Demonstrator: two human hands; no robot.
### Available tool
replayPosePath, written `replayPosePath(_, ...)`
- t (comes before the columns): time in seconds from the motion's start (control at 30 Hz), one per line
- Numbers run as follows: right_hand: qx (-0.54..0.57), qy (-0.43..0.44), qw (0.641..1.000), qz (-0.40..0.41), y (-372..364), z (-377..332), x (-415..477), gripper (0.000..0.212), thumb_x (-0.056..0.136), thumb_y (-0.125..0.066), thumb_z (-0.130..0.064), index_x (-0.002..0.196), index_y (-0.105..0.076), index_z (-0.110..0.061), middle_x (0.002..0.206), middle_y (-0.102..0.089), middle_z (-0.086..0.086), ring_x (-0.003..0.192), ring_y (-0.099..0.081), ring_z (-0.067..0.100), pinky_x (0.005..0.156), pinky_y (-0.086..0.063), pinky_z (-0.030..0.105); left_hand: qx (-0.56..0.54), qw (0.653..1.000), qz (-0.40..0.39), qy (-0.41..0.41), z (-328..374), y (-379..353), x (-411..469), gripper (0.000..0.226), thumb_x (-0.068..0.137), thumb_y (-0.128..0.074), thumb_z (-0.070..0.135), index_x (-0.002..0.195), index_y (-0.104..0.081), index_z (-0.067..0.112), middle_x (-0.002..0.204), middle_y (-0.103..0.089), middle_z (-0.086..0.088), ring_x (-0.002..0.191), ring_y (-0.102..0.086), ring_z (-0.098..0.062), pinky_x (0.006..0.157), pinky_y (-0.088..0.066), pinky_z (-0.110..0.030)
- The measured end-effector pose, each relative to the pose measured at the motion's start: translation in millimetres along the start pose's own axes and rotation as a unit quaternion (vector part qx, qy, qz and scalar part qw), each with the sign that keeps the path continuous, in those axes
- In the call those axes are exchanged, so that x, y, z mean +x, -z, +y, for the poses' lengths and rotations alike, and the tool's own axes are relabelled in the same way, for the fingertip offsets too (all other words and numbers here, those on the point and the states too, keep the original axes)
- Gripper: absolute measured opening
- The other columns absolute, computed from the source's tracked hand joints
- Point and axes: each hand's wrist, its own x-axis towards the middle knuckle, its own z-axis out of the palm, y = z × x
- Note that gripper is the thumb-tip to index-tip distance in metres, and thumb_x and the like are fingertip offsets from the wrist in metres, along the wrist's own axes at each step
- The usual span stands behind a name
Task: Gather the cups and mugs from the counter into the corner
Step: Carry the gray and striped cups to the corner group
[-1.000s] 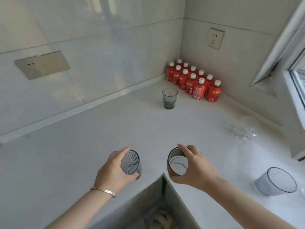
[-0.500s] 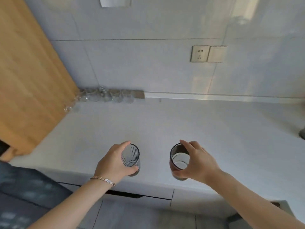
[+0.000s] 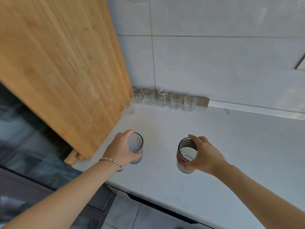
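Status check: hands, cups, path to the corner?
Left hand holds ribbed glass; right hand holds brown cup. Six clear glasses already cornered. Nothing blocking.

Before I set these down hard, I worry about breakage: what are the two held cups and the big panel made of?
Left cup: likely smoky glass, see-through, ribbed. Right cup: looks glazed ceramic, opaque, brown over pale base. Panel: wood, visible grain, matte.

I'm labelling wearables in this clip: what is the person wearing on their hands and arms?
Both forearms are bare, with no sleeves in view. The left wrist carries a thin bracelet of small pale, pinkish links. The right hand and left hand show no gloves; no rings or watch are discernible.
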Motion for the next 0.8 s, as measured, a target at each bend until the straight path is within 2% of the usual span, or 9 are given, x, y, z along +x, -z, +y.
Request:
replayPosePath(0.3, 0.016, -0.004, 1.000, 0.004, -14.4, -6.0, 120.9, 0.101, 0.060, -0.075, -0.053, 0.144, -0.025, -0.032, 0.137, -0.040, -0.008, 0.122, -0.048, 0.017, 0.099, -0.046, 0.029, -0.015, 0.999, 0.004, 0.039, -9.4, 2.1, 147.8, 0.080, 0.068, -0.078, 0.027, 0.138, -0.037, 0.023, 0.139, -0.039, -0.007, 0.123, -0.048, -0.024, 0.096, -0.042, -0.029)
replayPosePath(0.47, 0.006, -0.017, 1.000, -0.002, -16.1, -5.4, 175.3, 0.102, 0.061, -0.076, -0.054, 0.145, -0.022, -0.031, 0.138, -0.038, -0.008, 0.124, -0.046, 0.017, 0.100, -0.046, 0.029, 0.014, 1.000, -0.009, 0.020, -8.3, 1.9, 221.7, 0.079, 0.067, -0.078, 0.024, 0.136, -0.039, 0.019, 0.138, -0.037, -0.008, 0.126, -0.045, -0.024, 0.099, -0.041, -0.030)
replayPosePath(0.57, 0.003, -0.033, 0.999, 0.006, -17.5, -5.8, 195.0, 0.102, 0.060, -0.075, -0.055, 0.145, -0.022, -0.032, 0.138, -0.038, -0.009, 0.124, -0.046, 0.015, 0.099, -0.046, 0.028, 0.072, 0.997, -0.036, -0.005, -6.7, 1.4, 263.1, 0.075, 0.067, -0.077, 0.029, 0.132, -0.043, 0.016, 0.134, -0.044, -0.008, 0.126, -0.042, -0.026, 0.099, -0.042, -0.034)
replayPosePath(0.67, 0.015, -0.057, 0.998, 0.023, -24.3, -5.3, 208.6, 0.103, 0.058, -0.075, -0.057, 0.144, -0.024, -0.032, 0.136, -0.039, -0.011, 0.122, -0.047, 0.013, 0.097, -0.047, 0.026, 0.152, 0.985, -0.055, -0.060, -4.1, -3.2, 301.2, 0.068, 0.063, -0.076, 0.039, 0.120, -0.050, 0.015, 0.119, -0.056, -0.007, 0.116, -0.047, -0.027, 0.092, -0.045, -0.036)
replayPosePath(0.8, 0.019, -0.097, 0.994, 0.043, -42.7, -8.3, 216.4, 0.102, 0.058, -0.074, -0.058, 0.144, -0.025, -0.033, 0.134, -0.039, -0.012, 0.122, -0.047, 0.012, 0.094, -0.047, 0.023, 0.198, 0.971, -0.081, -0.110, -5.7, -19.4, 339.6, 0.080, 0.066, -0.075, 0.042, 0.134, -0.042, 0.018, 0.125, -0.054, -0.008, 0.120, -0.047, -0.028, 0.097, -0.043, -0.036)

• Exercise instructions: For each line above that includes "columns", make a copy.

• Result:
- t (comes before the columns): time in seconds from the motion's start (control at 30 Hz), one per line
- The other columns absolute, computed from the source's tracked hand joints

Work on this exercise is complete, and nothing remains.